Ha pasado casi una década. Seguramente no fuera consciente por aquel entonces de lo que había estado jugando, aunque le estuve dando vueltas a la aventura durante todo este tiempo. Siempre que he visto alguna referencia a Shadow of the Colossus en algún sitio, me paraba un momento para recordar aquella emocionante y extraña historia. De lo que no hay duda es de lo siguiente: los minutos posteriores a la consecución del aniquilamiento del decimosexto coloso están a otro nivel. De cualquier campo: narrativo, estético, técnico… me da igual. Ya le tocará decir a los que saben si esto es arte o no; Dios proveerá. No tenía palabras. La confusión que me invadió fue total y absoluta: asistía a una resolución que, directamente, no comprendía. El constante secretismo desplegado a través de toda la lucha contra los colosos explotaba en un final que muchos consideramos único y, aún hoy, inigualable. Recuerdo perfectamente mis últimas experiencias manejando a Wander, o lo que fuera; esa extraña sombra esquizoide. No sabía lo que estaba ocurriendo, la historia me superaba por completo. Intentaba atar cabos cómo podía, negándome a aceptar ciertas cosas que escuchaba y construyendo en mi mente otras que tal vez no fueran


ciertas. Actuaba puramente por instinto; ¿qué fue de aquel pacto? Solo te quedaba esperar a ser aplastado por los acontecimientos. Pagaría lo que fuese por volver virgen a aquellos 10 últimos minutos. ¿Quiénes eran esos hombres? ¿En qué nos habíamos convertido? ¿Quién nos poseyó? Maldita sea, ¿habíamos sido traicionados?

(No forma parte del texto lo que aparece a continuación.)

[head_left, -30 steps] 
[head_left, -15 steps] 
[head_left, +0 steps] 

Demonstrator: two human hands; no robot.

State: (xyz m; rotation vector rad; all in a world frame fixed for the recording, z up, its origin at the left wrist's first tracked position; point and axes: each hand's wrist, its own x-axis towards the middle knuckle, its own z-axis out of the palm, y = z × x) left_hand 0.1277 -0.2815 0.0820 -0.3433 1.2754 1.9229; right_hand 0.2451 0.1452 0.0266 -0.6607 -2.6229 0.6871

Finalmente, abandonados, nos recogen en un estanque. Aquí estamos, en el 2015. Medio año se ha ido ya. El futuro es un óleo negro y el presente un lienzo vacío. Las fechas especiales se han convertido en entregas de calcetines, aunque la gente que te quería te sigue queriendo. Tu madre te dice que cortes esa barba mientras tu padre asiente en silencio. Nadie nos regala nada ya; y bueno, está bien que sea así, por qué no. Entonces, ¿qué nos queda de todo esto? Simple. Encontrar a uno de los tuyos, de tu ‘quinta’, a alguien que sabes que se ha repasado muchos de los grandes acontecimientos del mundo del videojuego de los últimos lustros, como tú, a alguien de tu edad, que seguramente esté tan perdido en la vida como el que más, como cualquier millennial, y que, al nombrarle este juego, se le cambie la cara. Esa cara de emoción que pones al hablar de algo especial, de algo que solo vosotros conocéis. El vínculo que inmediatamente creas con esa persona. «¡Hostia! El Shadow of the Colossus, tío... Ufff». Pues sí, el Shadow of the Colossus, tío. Nada más y nada menos, ¿eh? Nos hizo grandes. Porque al recordar el punto culminante de esta obra de arte, tras nuestra odisea, al resurgir de nuestras cenizas en esa forma maligna, todos hicimos lo mismo, sin pensar en nada más. Para qué negarlo. Todos fuimos a comprobar, ansiosos, si nuestra amada había resucitado ya. Y sigue doliendo.